After the previous day’s climbs, we take it easier today, following the Nakdong River Bicycle Path. Aside from a brief steep section at the start and some gentle undulations, our route is mostly flat, tracing Korea’s longest river. We cross scenic bridges and weirs, passing through expansive rice fields and quiet rural communities. This tranquility is briefly interrupted around 45 km when we skirt Gumi, the “Silicon Valley of Korea,” home to major electronics and tech industries. From the bike lane, we glimpse its many factories before continuing south to Waegwan. Despite the town’s peaceful atmosphere, Waegwan witnessed fierce battles during the Korean War, as U.S. and South Korean forces fought to defend the vital Nakdong River crossing from North Korean troops. In the afternoon, you can explore this history at the Patriots & Peace Memorial or hike to the Hill 303 Korean War Memorial, a reflective spot with sweeping views. In the evening, we come together for another Korean feast.

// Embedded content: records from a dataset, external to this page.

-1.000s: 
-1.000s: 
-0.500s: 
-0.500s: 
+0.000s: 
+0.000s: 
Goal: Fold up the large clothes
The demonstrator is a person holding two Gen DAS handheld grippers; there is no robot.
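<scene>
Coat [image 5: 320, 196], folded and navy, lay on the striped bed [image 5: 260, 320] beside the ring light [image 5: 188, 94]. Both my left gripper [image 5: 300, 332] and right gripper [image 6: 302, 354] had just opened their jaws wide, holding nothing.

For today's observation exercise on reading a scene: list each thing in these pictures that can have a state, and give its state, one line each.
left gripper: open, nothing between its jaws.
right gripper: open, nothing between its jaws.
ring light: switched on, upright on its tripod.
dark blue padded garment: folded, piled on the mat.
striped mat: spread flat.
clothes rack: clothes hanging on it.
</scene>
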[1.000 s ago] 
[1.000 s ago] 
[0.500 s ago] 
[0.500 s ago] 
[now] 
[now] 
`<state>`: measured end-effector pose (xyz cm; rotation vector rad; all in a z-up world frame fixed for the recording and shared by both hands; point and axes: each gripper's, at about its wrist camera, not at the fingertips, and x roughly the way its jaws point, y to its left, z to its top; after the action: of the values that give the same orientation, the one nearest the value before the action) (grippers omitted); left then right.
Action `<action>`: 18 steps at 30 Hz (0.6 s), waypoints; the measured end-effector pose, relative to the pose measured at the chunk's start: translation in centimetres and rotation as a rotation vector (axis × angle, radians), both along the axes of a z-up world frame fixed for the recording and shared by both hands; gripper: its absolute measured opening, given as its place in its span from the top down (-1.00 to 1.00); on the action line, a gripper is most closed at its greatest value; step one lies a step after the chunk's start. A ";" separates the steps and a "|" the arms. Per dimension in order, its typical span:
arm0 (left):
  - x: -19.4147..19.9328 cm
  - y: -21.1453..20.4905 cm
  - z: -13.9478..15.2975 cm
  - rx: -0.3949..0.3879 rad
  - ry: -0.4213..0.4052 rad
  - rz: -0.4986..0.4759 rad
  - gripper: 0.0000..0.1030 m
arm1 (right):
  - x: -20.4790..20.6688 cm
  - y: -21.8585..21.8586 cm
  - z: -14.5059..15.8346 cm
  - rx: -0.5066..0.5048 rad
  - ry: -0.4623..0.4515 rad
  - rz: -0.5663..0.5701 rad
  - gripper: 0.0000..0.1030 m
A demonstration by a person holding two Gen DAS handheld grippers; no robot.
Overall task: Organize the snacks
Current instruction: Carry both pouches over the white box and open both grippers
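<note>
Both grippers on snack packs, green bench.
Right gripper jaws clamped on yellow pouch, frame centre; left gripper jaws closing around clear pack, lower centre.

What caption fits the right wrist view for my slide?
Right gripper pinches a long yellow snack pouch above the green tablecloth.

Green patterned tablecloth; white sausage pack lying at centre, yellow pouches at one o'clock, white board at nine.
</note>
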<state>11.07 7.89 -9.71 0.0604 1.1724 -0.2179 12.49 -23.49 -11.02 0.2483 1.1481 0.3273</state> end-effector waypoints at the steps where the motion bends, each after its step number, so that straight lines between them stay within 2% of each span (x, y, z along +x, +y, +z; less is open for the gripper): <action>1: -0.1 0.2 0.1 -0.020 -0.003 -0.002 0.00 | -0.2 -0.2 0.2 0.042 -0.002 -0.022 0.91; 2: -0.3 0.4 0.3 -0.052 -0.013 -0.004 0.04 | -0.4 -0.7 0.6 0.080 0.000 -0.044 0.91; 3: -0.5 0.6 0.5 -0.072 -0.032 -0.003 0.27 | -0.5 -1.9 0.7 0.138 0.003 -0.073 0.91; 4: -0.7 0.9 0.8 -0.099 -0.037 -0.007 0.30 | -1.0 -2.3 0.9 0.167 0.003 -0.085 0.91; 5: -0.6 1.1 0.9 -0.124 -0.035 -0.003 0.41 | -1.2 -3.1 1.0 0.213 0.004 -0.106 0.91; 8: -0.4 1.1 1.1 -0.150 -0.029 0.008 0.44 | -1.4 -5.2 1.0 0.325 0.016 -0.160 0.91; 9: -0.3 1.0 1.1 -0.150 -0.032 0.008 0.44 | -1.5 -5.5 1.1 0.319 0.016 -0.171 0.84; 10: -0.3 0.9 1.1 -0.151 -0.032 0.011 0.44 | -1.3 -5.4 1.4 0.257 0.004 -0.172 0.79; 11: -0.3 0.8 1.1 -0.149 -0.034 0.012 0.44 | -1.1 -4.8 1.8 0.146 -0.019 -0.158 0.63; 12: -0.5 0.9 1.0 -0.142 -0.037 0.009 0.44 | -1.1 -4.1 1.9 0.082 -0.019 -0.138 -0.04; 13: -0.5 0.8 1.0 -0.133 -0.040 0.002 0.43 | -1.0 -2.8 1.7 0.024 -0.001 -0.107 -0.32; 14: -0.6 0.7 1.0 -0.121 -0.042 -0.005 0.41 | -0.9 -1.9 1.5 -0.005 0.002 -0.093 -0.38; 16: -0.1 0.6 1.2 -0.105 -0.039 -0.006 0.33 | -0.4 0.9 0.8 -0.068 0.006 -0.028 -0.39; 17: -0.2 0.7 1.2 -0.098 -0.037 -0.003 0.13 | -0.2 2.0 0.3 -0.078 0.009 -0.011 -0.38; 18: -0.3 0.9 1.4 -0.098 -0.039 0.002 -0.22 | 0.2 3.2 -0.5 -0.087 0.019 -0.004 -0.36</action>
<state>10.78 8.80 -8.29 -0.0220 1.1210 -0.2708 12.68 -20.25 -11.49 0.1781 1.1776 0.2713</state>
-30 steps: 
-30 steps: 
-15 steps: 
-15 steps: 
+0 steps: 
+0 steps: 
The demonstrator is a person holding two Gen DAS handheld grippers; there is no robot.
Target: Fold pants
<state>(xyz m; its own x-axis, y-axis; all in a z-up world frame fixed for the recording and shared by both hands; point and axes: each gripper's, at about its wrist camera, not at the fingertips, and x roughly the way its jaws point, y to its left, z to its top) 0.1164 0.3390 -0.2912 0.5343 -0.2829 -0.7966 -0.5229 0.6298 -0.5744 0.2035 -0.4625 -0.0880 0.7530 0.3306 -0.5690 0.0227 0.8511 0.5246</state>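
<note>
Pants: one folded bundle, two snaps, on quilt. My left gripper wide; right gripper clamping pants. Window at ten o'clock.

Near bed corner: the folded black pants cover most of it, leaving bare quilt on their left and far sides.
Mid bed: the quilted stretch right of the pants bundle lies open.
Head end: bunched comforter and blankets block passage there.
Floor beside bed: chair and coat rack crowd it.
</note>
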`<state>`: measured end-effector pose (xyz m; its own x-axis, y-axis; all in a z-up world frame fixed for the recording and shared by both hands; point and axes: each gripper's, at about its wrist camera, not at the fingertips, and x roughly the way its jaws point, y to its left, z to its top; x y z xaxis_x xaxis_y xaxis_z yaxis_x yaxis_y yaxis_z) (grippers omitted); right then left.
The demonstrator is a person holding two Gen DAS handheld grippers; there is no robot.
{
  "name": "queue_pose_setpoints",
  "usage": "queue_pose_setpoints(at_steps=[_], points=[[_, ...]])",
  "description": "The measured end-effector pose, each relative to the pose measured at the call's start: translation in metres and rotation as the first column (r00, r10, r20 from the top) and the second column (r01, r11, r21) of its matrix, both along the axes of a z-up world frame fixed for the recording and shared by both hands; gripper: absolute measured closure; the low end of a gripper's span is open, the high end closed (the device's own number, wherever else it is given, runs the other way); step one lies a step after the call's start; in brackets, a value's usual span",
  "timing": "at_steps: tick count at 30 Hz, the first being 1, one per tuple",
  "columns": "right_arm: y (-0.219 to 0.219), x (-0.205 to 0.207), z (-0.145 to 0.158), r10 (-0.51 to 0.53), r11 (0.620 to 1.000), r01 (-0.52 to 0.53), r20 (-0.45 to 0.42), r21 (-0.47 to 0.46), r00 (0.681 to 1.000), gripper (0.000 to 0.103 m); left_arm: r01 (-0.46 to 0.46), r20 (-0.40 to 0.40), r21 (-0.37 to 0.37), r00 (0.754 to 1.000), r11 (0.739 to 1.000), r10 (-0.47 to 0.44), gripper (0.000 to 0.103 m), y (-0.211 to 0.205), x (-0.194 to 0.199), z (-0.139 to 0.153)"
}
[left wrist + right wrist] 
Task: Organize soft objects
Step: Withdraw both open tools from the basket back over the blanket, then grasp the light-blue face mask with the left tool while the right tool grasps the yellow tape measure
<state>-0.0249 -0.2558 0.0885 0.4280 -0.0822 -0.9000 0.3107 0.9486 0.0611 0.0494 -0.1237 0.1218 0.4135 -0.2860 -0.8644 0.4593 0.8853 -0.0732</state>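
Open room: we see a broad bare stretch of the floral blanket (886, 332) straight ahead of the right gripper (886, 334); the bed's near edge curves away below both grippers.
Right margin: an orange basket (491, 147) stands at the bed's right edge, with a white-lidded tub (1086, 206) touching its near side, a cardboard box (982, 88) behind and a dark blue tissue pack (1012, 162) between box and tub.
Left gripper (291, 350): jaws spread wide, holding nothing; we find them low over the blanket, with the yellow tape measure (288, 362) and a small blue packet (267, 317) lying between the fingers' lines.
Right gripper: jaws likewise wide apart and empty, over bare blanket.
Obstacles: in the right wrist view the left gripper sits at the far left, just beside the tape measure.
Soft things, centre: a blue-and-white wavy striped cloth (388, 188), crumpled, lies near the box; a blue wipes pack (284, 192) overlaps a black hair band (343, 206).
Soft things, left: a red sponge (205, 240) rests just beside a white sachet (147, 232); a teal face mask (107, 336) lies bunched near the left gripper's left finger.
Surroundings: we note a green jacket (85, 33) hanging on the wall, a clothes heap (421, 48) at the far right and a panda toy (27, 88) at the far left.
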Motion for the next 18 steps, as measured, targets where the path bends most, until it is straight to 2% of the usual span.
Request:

Departing from Waegwan, we continue meandering south along the Nakdong River. After around 25 km, we stop at “The Arc,” a futuristic art installation that, at first glance, looks like a spaceship, but when seen in harmony with the surrounding rivers, reveals its more earthly design! We’re now near Daegu, Korea’s fourth-largest city, but we stick to the Nakdong Bicycle Path, riding through an agrarian hinterland and tackling a rapid succession of hills as we glide along elevated escarpments rising above the river. After lunch and treating ourselves to Korean desserts at an open-air market, the scenery shifts to wild marshes filled with tall reeds. This area is part of Korea’s largest system of inland wetlands, many of which are being conserved as safe havens for migratory birds. We conclude our journey in Upo, renowned as the largest of these inland wetlands in South Korea, where we spend the night at an upscale upcountry B&B.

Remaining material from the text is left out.